• _What the task requires_
Retype the whole of the data exactly.

• _Supplied records_
----------------
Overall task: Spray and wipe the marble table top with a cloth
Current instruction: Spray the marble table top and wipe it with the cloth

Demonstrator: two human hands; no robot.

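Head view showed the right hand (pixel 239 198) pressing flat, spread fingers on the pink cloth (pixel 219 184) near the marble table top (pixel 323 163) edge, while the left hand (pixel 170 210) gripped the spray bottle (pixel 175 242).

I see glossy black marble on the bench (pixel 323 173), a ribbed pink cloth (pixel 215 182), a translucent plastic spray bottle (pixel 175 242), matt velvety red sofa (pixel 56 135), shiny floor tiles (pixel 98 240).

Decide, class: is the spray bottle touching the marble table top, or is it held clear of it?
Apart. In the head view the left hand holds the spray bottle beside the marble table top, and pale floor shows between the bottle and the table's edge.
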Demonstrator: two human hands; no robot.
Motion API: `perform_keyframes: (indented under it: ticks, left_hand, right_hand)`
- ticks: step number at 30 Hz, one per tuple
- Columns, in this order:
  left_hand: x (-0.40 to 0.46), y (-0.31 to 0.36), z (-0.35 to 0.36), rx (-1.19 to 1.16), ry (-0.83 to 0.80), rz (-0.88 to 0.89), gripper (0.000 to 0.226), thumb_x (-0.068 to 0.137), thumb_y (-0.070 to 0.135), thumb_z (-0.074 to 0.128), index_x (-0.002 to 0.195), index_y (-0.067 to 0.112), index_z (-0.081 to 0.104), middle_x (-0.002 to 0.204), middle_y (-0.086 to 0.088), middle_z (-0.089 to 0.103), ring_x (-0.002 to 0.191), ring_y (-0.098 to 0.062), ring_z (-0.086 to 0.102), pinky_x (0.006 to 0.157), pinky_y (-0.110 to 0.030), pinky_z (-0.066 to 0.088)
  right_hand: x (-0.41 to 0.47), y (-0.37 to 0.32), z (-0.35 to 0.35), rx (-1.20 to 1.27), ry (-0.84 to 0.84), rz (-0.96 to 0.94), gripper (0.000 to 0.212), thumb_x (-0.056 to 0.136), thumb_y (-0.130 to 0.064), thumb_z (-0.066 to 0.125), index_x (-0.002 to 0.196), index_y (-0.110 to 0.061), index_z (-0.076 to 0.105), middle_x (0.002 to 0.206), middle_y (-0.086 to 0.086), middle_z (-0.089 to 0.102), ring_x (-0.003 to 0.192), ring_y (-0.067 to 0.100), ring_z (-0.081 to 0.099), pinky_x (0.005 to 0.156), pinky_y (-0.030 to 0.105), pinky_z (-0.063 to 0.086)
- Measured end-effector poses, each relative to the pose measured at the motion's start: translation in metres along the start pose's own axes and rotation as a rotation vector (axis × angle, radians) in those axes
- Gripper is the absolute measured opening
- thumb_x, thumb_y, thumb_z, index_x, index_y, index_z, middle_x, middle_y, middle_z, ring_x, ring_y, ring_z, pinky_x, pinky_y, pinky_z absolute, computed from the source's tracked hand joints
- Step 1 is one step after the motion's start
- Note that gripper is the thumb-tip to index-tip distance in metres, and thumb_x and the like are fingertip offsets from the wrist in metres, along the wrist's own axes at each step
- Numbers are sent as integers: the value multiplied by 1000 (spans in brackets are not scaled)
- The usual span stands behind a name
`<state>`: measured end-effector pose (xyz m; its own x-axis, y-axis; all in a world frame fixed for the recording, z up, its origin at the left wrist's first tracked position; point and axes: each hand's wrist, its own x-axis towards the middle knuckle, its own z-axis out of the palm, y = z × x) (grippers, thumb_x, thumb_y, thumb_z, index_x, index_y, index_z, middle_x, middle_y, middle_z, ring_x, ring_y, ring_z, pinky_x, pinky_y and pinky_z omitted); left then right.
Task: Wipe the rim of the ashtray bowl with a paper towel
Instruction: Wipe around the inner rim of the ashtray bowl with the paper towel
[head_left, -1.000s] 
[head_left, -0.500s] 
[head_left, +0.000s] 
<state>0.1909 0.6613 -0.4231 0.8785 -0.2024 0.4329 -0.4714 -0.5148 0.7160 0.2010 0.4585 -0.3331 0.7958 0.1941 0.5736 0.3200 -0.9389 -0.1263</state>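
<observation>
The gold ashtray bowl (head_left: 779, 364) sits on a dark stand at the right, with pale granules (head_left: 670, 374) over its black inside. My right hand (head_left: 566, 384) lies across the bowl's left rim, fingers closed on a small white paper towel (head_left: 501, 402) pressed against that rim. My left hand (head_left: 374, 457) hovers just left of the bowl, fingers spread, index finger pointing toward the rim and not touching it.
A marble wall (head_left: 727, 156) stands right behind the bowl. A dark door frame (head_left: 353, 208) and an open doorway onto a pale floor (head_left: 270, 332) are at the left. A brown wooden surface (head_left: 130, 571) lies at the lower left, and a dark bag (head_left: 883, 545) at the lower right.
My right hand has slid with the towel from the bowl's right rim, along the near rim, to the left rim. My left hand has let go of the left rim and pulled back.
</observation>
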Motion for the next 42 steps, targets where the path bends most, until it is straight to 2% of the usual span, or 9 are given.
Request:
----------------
• _Solution for this exercise_
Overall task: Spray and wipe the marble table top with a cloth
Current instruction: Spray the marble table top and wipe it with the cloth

Demonstrator: two human hands; no robot.

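Head view showed the right hand (pixel 239 198) pressing flat, spread fingers on the pink cloth (pixel 219 184) near the marble table top (pixel 323 163) edge, while the left hand (pixel 170 210) gripped the spray bottle (pixel 175 242).

I see glossy black marble on the bench (pixel 323 173), a ribbed pink cloth (pixel 215 182), a translucent plastic spray bottle (pixel 175 242), matt velvety red sofa (pixel 56 135), shiny floor tiles (pixel 98 240).

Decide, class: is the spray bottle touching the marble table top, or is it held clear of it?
Apart. In the head view the left hand holds the spray bottle beside the marble table top, and pale floor shows between the bottle and the table's edge.
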Demonstrator: two human hands; no robot.
Motion API: `perform_keyframes: (indented under it: ticks, left_hand, right_hand)`
- ticks: step number at 30 Hz, one per tuple
- Columns, in this order:
  left_hand: x (-0.40 to 0.46), y (-0.31 to 0.36), z (-0.35 to 0.36), rx (-1.19 to 1.16), ry (-0.83 to 0.80), rz (-0.88 to 0.89), gripper (0.000 to 0.226), thumb_x (-0.068 to 0.137), thumb_y (-0.070 to 0.135), thumb_z (-0.074 to 0.128), index_x (-0.002 to 0.195), index_y (-0.067 to 0.112), index_z (-0.081 to 0.104), middle_x (-0.002 to 0.204), middle_y (-0.086 to 0.088), middle_z (-0.089 to 0.103), ring_x (-0.002 to 0.191), ring_y (-0.098 to 0.062), ring_z (-0.086 to 0.102), pinky_x (0.006 to 0.157), pinky_y (-0.110 to 0.030), pinky_z (-0.066 to 0.088)
  right_hand: x (-0.41 to 0.47), y (-0.37 to 0.32), z (-0.35 to 0.35), rx (-1.20 to 1.27), ry (-0.84 to 0.84), rz (-0.96 to 0.94), gripper (0.000 to 0.212), thumb_x (-0.056 to 0.136), thumb_y (-0.130 to 0.064), thumb_z (-0.066 to 0.125), index_x (-0.002 to 0.196), index_y (-0.110 to 0.061), index_z (-0.076 to 0.105), middle_x (0.002 to 0.206), middle_y (-0.086 to 0.086), middle_z (-0.089 to 0.102), ring_x (-0.003 to 0.192), ring_y (-0.067 to 0.100), ring_z (-0.081 to 0.099), pinky_x (0.005 to 0.156), pinky_y (-0.030 to 0.105), pinky_z (-0.063 to 0.086)
- Measured end-effector poses, each relative to the pose measured at the motion's start: translation in metres along the start pose's own axes and rotation as a rotation vector (axis × angle, radians) in those axes
- Gripper is the absolute measured opening
- thumb_x, thumb_y, thumb_z, index_x, index_y, index_z, middle_x, middle_y, middle_z, ring_x, ring_y, ring_z, pinky_x, pinky_y, pinky_z absolute, computed from the source's tracked hand joints
- Step 1 is one step after the motion's start
- Note that gripper is the thumb-tip to index-tip distance in metres, and thumb_x and the like are fingertip offsets from the wrist in metres, along the wrist's own axes at each step
- Numbers are sent as integers: the value multiplied by 1000 (spans in brackets are not scaled)
- The usual span stands behind a name
`<state>`: measured end-effector pose (xyz m; its own x-axis, y-axis; all in a world frame fixed for the recording, z up, its origin at the left wrist's first tracked position; point and axes: each hand's wrist, its own x-axis towards the middle knuckle, its own z-axis out of the palm, y = z × x) (grippers, thumb_x, thumb_y, thumb_z, index_x, index_y, index_z, middle_x, middle_y, middle_z, ring_x, ring_y, ring_z, pinky_x, pinky_y and pinky_z omitted); left then right.
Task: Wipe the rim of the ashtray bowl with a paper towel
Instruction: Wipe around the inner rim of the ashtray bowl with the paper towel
[head_left, -1.000s] 
[head_left, -0.500s] 
[head_left, +0.000s] 
<state>0.1909 0.6613 -0.4231 0.8785 -0.2024 0.4329 -0.4714 -0.5148 0.7160 0.2010 0.4585 -0.3331 0.7958 0.1941 0.5736 0.3200 -0.9389 -0.1263</state>
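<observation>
The gold ashtray bowl (head_left: 779, 364) sits on a dark stand at the right, with pale granules (head_left: 670, 374) over its black inside. My right hand (head_left: 566, 384) lies across the bowl's left rim, fingers closed on a small white paper towel (head_left: 501, 402) pressed against that rim. My left hand (head_left: 374, 457) hovers just left of the bowl, fingers spread, index finger pointing toward the rim and not touching it.
A marble wall (head_left: 727, 156) stands right behind the bowl. A dark door frame (head_left: 353, 208) and an open doorway onto a pale floor (head_left: 270, 332) are at the left. A brown wooden surface (head_left: 130, 571) lies at the lower left, and a dark bag (head_left: 883, 545) at the lower right.
My right hand has slid with the towel from the bowl's right rim, along the near rim, to the left rim. My left hand has let go of the left rim and pulled back.
</observation>
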Motion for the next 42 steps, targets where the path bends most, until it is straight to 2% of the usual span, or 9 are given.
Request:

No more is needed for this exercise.